George Spencer Vecsey (/ˈvɛsiː/ VES-ee; born July 4, 1939) is an American non-fiction author and sports columnist for The New York Times. Vecsey is best known for his work in sports, but has co-written several autobiographies with non-sports figures. He is also the older brother of fellow sports journalist, columnist, and former NBATV and NBA on NBC color commentator Peter Vecsey.

==Life and career==
Vecsey was born on July 4, 1939, in the Jamaica neighborhood of Queens in New York City to George and May Vecsey. His father George had been adopted by a Hungarian-American family whose surname was anglicized from its original pronunciation of "VAY-chay."

Vecsey has written about such events as the FIFA World Cup and the Olympics and on a wide variety of sports including tennis, football, basketball, hockey, soccer, and boxing, but considers baseball, the sport he's covered since 1960, his favorite, and has written more books about it than any other sport.

He is the author of more than a dozen books, including Baseball: A History of America’s Favorite Game and Loretta Lynn: Coal Miner's Daughter (with American country singer Loretta Lynn), which was made into an Academy Award–winning film. Vecsey has also served as a national and religion reporter for The New York Times, interviewing the Dalai Lama, former British prime minister Tony Blair, American Christian evangelist Billy Graham, and a host of other noteworthy figures.

In addition to assisting Loretta Lynn, Vecsey has also helped several other celebrities and high-profile figures write their autobiographies, including American country singer Barbara Mandrell and Chinese human rights activist Harry Wu. His work in this field has ranged from co-writing credits, to being listed as a contributor (as in Lynn's Coal Miner's Daughter), to being listed as a consultant.

==Works==

Vecsey's baseball books cover several different periods of the game. In The Rivals, he covers the entire history of the Yankees–Red Sox rivalry from the first half of the century up until recent years. He has also written books exclusively about modern baseball history such as McGwire and Sosa, about the home run record chase by Mark McGwire and Sammy Sosa that took place in 1998, and Subway 2000, about the New York Mets and New York Yankees Subway Series that took place in 2000.

Vecsey co-wrote Cy Young Award winner Bob Welch's 1991 autobiography, Five O'Clock Comes Early, chronicling Welch's rise to Major League Baseball stardom and his struggle against alcohol addiction.

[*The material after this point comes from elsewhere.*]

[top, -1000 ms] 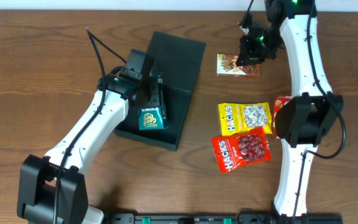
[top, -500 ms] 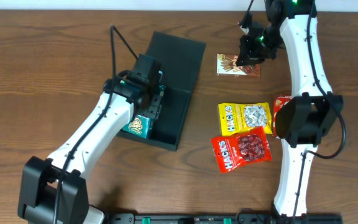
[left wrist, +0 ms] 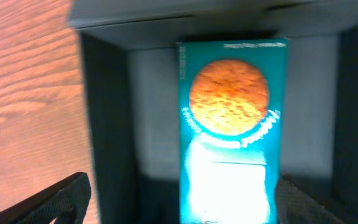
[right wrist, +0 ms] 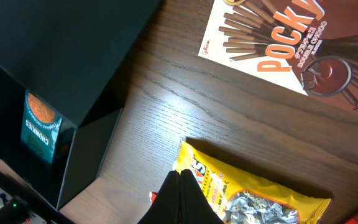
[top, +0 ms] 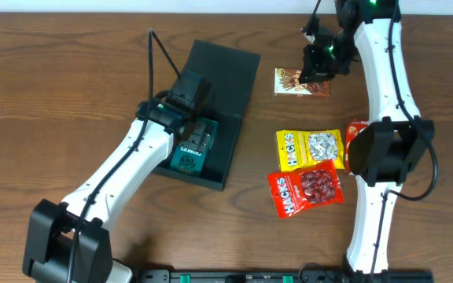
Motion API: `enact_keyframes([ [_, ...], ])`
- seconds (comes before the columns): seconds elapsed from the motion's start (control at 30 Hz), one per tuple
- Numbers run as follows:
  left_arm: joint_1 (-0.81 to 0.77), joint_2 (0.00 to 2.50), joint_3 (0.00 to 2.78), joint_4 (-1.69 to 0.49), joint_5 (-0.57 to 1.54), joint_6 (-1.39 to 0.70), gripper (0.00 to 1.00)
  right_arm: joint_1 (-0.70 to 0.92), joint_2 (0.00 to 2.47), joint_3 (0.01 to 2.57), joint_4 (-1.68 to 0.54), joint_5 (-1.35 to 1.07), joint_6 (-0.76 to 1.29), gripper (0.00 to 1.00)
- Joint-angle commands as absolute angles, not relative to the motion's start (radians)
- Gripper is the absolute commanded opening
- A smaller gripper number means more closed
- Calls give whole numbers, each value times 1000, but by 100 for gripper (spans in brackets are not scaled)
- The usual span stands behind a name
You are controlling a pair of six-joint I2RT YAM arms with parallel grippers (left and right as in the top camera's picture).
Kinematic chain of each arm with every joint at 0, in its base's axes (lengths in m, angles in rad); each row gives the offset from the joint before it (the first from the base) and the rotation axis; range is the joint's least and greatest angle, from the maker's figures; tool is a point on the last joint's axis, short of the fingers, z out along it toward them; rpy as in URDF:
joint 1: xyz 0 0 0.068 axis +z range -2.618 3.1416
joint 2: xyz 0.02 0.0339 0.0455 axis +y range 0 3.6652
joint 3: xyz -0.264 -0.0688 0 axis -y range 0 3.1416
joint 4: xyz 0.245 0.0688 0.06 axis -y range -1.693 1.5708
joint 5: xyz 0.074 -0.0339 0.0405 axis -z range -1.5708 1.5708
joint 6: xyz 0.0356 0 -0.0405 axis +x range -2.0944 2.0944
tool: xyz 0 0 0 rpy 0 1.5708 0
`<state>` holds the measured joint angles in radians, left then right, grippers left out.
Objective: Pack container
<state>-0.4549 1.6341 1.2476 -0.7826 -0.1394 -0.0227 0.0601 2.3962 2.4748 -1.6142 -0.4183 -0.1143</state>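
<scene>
From overhead, the container sits on the table with its flap lid thrown open on the far side. A teal cookie packet lies inside it, at the near end. The left claw hangs directly over the container, just above that packet. Well apart from the container on its right, the right claw hovers at a Pocky box. A yellow Hacks bag and a red Hacks bag lie nearer the robot than that box, also right of the container.

In the left wrist view, the teal cookie packet rests flat on the floor of the container, between its dark walls. The left claw is spread wide, its two fingertips standing on either side of the packet and gripping nothing.

In the right wrist view, the right claw has its tips pressed together with nothing between them, over the edge of the yellow Hacks bag. The Pocky box lies beyond the bag. The container shows to the left, with the teal cookie packet inside.
</scene>
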Motion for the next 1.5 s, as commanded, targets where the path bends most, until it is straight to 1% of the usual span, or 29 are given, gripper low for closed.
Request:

Vecsey was one of 25 Newsday journalists who contributed to the literary hoax Naked Came the Stranger. He wrote the third chapter which was titled and about Morton Earbrow, the second character seduced by the protagonist. The Earbrow name was inspired by a Casey Stengel quote in which he said Gil Hodges was so strong that he could "squeeze your earbrows off."

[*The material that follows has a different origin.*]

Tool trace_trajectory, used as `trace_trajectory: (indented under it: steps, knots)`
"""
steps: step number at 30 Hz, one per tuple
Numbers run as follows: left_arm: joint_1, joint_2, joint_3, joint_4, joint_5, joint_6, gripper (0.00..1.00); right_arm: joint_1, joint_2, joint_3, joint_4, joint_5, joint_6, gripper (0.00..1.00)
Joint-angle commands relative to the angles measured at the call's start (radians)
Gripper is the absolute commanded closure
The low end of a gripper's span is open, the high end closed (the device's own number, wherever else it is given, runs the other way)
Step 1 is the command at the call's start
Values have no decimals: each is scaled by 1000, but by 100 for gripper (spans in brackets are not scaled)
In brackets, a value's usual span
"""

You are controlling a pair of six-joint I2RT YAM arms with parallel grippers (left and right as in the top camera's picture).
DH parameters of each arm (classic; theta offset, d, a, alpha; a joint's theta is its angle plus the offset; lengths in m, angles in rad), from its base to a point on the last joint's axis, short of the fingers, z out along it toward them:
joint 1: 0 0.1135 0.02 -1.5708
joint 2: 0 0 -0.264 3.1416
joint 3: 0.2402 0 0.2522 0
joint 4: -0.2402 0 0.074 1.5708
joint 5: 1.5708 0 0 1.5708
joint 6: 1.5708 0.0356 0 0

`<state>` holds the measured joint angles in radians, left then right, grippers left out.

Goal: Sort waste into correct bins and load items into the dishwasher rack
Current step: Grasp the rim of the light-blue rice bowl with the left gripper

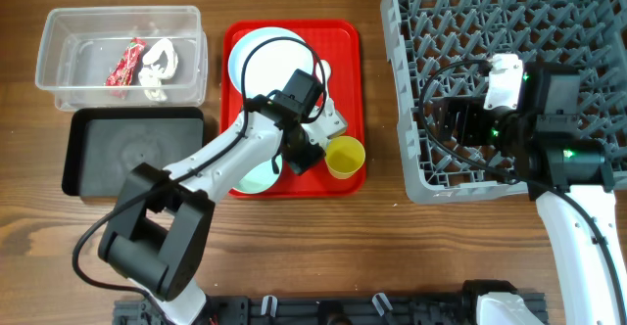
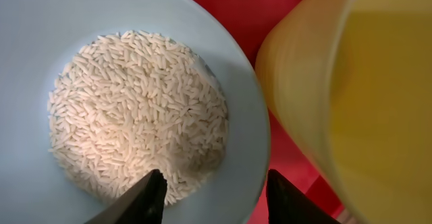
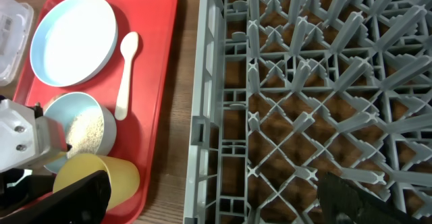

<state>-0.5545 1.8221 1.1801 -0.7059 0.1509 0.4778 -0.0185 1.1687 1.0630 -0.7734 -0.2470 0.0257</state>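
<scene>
Straddling the rim of the pale blue round bowl with the left gripper, jaws half apart, nothing clamped. Hovering the right gripper wide open, empty, above the grey plastic lattice rack.

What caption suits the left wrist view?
Left tool straddles the rim of a pale blue bowl of white rice grains, beside a small yellow cup.

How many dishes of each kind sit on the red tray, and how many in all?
Plates: 1, the pale blue plate
Bowls: 2, the mint-green bowl and the pale blue bowl holding rice
Cups: 1, the yellow cup
Spoons: 1, the white spoon
Total: 5 dishes on the red tray
</scene>
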Motion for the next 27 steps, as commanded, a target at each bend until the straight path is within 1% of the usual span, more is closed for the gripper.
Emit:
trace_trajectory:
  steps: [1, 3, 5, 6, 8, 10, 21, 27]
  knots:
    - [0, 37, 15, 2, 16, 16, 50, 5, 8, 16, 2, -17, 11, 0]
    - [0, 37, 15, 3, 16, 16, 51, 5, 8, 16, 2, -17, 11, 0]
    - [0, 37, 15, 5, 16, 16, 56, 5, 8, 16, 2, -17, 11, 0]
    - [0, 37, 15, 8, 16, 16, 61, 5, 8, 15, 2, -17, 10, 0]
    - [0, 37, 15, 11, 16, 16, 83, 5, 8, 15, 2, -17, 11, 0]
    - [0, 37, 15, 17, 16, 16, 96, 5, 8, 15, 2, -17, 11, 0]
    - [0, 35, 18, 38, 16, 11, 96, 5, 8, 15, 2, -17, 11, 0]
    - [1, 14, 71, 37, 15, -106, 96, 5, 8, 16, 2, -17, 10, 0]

His Baseball: A History of America's Favorite Game (Modern Library, 2006) is a concise history of the game of professional baseball.

In 2011, ESPN published Stan Musial: An American Life, Vecsey's biography of twenty-time All-Star and St. Louis Cardinals icon Stan Musial. Reviewing the book, George Will wrote, "At long last, George Vecsey has taken Musial's measure in this delightful biography of a man and a baseball era." Tim Kurkjian, Senior Writer for ESPN Magazine and analyst for ESPN's Baseball Tonight and SportsCenter, said that the book was "a fascinating and profound look at the most underrated great player of all time, and one of the true gentlemen of the game."

He was the 2013 recipient of the National Soccer Hall of Fame's Colin Jose Media Award. His book Eight World Cups: My Journey through the Beauty and Dark Side of Soccer was published in May, 2014.

==Personal life==

Vecsey is the older brother of New York Post sports columnist Peter Vecsey and the father of Laura Vecsey, the Harrisburg Patriot-News political columnist; David Vecsey, a copy editor at The New York Times Magazine; and Corinna Vecsey Wilson, president of the consulting firm Wilson500, Inc.

Vecsey received a Bachelor of Arts degree from Hofstra University in 1960. He was awarded an honorary doctorate from Hofstra in 1990.

Unlike many other well-known sports columnists, Vecsey does not often appear on television.

Vecsey lives in Port Washington, New York, with his wife, Marianne, an artist.